Na prática, os bloquistas lembram o artigo 16.º do Tratado Orçamental, assinado em 2012, que diz, precisamente, que “o mais tardar cinco anos após a data de entrada em vigor do presente Tratado e com base numa avaliação da experiência adquirida com a sua aplicação” serão “adotadas as medidas necessárias” com “o objetivo de incorporar o teor do presente Tratado no quadro jurídico da União Europeia“.

É isso que defende o líder parlamentar do Bloco, Pedro Filipe Soares, em declarações ao Observador. Existe uma “janela temporal” — até 2017 — em que o referendo pode ser convocado sem ferir a Constituição portuguesa — que diz claramente que não podem ser referendadas matérias que já foram ratificadas. Não podem existir referendos revogatórios.

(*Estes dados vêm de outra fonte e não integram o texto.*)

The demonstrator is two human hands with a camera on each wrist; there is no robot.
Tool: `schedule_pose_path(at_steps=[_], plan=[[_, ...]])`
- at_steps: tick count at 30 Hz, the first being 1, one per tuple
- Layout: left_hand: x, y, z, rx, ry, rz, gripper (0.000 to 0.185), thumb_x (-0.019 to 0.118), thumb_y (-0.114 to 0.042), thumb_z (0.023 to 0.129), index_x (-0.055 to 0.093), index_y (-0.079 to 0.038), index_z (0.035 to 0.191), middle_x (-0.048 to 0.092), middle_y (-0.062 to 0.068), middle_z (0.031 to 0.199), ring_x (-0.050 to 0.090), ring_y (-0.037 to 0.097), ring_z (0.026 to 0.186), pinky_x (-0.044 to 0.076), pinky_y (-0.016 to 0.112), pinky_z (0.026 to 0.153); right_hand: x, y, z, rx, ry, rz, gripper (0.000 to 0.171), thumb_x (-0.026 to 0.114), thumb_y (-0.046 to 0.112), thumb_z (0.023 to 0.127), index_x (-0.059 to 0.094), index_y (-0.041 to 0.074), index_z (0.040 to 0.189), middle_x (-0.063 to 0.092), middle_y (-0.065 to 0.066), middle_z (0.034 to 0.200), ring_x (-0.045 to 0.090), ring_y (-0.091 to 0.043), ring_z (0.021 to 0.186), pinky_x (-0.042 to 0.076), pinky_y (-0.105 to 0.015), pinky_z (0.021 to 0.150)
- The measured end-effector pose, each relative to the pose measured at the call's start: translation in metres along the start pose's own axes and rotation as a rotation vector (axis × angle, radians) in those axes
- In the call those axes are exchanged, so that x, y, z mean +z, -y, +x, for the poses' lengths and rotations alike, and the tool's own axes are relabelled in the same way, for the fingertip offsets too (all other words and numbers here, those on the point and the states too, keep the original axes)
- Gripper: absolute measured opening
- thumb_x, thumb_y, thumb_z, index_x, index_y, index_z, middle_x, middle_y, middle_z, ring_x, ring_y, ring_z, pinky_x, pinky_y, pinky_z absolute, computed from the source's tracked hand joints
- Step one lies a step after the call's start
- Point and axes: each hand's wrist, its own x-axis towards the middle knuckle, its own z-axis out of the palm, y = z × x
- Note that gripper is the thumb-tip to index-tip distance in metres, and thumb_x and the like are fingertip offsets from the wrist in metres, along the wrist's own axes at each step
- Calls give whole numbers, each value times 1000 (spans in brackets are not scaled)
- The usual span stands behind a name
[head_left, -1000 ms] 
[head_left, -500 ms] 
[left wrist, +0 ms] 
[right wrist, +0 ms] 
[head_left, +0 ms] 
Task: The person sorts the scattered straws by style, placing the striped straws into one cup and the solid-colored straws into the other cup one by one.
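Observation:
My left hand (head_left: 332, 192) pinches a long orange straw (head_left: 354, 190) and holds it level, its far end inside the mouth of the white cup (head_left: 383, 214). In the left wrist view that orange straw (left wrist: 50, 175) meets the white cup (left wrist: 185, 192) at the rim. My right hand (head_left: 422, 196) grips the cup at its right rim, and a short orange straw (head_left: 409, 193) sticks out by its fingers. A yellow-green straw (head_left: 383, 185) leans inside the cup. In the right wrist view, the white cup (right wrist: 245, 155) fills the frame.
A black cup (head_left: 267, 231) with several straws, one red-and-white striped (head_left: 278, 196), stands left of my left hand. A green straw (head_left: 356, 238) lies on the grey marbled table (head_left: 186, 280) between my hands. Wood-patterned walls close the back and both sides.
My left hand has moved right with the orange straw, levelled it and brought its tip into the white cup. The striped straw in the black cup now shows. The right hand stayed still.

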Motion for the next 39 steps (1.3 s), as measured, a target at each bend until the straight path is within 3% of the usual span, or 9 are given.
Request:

Na perspetiva do partido coordenado por Catarina Martins, o Tratado Orçamental é ainda um tratado intergovernamental e não um tratado europeu. Para o ser, terá de “ser sujeito à ratificação”. E é nessa altura que o Bloco quer convocar os portugueses para responderem à pergunta: “Concorda com o Tratado Orçamental?”. Uma resposta negativa implicaria, na prática, a rejeição do diploma.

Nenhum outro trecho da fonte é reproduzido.